Ces données montrent que les sous-variants BA.2.12.1, BA.4 et BA.5 échappent sensiblement aux anticorps neutralisants induits à la fois par la vaccination et l’infection. De plus, les titres d’anticorps neutralisants contre le sous-variant BA.4 ou BA.5 et (dans une moindre mesure) contre le sous-variant BA.2.12.1 étaient inférieurs aux titres contre les sous-variants BA.1 et BA.2, ce qui suggère que le SRAS La variante -CoV-2 omicron a continué d’évoluer avec l’augmentation de l’échappement de neutralisation. Ces résultats fournissent un contexte immunologique pour les poussées actuelles causées par les sous-variantes BA.2.12.1, BA.4 et BA.5 dans les populations à haute fréquence de vaccination et d’infection BA.1 ou BA.2.

Nicole P. Hachmann, BS
Jessica Miller, BS
Airis Y. Collier, M.D.
John D. Ventura, Ph.D.
Jingyou Yu, Ph.D.
Marjorie Rowe, BS
Esther A. Bondzie, MSN
Olivia Powers, BS
Nehalee Surve, MS
Kevin Hall, BS
Dan H. Barouch, MD, Ph.D.
Centre médical Beth Israel Deaconess, Boston, MA
[email protected]

Soutenu par une subvention (CA260476) du Instituts nationaux de la santé (NIH), par le Consortium du Massachusetts pour la préparation aux agents pathogèneset par le Institut Ragon. Le Dr Barouch est soutenu par le Fondation Musc. Le Dr Collier est soutenu par le programme de développement des scientifiques de la reproduction du Eunice Kennedy Shriver Institut national de la santé infantile et du développement humainpar une subvention (HD000849) du Burroughs Wellcome Fund, et par une subvention (AI69309) du NIH.

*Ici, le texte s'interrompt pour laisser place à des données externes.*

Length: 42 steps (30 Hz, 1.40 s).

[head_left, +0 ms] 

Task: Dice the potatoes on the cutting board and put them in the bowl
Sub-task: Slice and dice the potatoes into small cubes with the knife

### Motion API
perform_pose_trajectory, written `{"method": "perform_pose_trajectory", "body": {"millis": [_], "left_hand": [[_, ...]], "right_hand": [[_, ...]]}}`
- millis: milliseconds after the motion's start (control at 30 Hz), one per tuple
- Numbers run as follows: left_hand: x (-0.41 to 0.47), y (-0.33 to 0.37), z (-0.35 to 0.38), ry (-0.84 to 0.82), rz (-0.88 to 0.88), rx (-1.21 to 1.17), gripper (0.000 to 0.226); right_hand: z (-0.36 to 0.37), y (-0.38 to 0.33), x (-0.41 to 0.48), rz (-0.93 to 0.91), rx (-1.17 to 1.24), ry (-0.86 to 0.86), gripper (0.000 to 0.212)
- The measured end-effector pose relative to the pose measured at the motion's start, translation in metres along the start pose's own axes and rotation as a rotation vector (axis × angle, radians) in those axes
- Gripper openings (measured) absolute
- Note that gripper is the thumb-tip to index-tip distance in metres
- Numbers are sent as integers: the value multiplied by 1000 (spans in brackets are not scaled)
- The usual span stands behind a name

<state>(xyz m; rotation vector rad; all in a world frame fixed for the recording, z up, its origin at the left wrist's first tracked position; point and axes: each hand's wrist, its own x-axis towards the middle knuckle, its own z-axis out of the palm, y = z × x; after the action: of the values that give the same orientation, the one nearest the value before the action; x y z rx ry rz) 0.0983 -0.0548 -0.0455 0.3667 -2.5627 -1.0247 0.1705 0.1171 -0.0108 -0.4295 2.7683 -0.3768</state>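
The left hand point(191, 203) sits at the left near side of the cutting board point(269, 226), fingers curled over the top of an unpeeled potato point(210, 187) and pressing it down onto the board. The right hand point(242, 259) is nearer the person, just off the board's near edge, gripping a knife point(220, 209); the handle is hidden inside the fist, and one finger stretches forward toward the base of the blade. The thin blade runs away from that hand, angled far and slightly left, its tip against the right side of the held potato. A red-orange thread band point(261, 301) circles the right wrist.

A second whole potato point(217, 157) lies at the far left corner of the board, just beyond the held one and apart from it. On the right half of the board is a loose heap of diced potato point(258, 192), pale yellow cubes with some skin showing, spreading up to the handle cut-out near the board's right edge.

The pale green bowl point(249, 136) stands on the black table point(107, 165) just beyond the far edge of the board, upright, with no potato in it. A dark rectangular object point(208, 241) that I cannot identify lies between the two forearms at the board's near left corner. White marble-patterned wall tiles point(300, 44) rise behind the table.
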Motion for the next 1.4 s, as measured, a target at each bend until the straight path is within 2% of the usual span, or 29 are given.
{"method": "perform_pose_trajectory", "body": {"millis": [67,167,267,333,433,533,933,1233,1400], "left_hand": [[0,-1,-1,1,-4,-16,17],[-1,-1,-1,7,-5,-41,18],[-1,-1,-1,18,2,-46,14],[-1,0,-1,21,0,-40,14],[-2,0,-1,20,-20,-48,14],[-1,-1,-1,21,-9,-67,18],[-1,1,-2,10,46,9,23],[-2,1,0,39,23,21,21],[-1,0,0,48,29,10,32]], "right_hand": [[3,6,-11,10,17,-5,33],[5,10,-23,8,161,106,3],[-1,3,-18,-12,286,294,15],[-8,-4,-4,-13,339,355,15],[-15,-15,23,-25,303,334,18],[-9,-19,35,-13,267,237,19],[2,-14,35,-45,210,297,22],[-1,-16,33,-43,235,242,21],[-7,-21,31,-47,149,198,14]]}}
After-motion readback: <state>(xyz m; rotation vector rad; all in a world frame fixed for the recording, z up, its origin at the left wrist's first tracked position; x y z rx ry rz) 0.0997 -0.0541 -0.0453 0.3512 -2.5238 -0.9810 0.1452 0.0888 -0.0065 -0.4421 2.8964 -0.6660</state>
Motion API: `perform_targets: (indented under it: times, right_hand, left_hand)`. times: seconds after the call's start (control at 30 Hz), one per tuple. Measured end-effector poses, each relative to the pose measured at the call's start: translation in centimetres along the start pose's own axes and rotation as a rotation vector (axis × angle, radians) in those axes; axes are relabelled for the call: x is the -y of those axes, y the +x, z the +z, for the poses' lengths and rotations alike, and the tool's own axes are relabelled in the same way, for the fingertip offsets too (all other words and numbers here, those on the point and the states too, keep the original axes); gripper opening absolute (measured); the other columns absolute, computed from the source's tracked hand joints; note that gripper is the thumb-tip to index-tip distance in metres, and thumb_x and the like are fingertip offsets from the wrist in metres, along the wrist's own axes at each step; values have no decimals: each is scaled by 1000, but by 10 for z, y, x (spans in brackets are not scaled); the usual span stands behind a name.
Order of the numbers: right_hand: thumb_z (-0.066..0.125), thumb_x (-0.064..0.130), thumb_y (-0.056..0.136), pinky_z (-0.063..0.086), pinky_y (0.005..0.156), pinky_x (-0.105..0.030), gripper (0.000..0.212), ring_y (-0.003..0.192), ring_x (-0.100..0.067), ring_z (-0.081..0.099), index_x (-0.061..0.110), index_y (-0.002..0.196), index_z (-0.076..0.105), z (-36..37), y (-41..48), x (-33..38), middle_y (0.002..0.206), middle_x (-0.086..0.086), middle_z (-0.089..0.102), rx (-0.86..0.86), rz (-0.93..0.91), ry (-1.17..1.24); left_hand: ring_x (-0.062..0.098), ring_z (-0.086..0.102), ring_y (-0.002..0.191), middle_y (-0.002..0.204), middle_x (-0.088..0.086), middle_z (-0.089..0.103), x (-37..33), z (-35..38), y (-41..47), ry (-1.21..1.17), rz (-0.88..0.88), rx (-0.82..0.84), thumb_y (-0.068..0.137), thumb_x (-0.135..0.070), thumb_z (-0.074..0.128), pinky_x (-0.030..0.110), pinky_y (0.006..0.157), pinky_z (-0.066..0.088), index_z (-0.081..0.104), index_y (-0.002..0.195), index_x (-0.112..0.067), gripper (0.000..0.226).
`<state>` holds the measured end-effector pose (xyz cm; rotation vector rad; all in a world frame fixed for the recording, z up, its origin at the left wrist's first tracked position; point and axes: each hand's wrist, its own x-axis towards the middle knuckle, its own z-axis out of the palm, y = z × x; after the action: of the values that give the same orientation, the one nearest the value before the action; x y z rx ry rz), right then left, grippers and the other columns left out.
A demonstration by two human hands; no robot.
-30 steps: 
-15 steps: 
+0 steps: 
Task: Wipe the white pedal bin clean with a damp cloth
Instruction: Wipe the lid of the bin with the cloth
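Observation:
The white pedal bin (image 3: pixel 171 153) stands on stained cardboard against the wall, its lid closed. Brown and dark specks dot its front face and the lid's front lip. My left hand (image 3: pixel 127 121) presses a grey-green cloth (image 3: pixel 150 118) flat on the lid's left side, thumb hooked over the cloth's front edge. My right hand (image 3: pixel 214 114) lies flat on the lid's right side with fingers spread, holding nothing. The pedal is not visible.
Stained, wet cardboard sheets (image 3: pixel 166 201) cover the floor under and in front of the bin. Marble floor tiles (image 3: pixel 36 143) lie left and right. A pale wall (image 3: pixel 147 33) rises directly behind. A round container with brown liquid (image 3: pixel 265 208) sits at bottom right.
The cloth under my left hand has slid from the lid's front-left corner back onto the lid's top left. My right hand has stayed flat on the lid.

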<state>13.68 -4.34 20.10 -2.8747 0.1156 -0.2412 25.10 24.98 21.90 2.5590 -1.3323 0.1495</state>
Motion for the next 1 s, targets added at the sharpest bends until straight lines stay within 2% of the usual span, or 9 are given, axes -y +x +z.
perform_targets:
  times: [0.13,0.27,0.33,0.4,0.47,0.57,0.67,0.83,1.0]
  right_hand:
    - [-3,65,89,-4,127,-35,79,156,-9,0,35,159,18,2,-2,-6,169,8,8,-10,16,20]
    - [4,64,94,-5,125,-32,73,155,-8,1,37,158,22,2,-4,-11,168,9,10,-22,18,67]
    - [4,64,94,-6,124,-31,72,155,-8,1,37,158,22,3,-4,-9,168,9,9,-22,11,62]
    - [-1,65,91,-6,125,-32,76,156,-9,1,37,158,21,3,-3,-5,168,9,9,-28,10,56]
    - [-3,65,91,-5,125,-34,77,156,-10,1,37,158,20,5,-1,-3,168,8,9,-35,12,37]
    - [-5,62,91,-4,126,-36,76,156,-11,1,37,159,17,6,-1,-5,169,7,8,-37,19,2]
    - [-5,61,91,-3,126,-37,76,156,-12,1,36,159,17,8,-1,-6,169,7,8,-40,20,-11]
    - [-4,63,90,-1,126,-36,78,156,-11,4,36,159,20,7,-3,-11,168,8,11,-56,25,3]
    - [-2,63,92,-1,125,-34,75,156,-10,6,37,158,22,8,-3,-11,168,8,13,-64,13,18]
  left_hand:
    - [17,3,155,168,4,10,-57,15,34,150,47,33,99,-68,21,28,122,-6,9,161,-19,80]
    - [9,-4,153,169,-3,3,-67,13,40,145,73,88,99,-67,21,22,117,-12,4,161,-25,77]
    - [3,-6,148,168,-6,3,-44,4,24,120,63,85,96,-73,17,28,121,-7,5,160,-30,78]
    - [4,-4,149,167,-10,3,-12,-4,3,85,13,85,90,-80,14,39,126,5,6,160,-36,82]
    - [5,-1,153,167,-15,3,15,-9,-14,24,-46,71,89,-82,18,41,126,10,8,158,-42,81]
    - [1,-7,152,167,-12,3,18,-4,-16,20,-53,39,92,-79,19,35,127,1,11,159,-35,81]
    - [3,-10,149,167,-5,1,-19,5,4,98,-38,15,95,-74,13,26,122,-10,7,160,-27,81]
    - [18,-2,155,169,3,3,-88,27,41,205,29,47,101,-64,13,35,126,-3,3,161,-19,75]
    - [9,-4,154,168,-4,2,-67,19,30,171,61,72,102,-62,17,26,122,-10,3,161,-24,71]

Les formulaires de divulgation fournis par les auteurs sont disponibles avec le texte intégral de cette lettre sur NEJM.org.

Cette lettre a été publiée le 22 juin 2022 sur NEJM.org.

  1. 1. Viana R, Moyo S, Amoako DG, et coll. Expansion épidémique rapide du variant omicron du SRAS-CoV-2 en Afrique australe. La nature 2022;603 :679686.

  2. deux. Célé S, jackson l, Khoury DS, et coll. Omicron fuit largement mais incomplètement la neutralisation Pfizer BNT162b2. La nature 2022;602 :654656.

  3. 3. Liu L., IketaniS, Guo Y, et coll. Évasion frappante des anticorps manifestée par la variante omicron du SRAS-CoV-2. La nature 2022;602 :676681.

  4. Quatre. YuJ, Collier AY, Rowe M, et coll. Neutralisation des variantes SARS-CoV-2 omicron BA.1 et BA.2. N anglais J méd 2022;386 :15791580.

  5. 5. IketaniS, Liu L., Guo Y, et coll. Propriétés d’évasion d’anticorps des sous-lignées SARS-CoV-2 omicron. La nature 2022;604 :553556.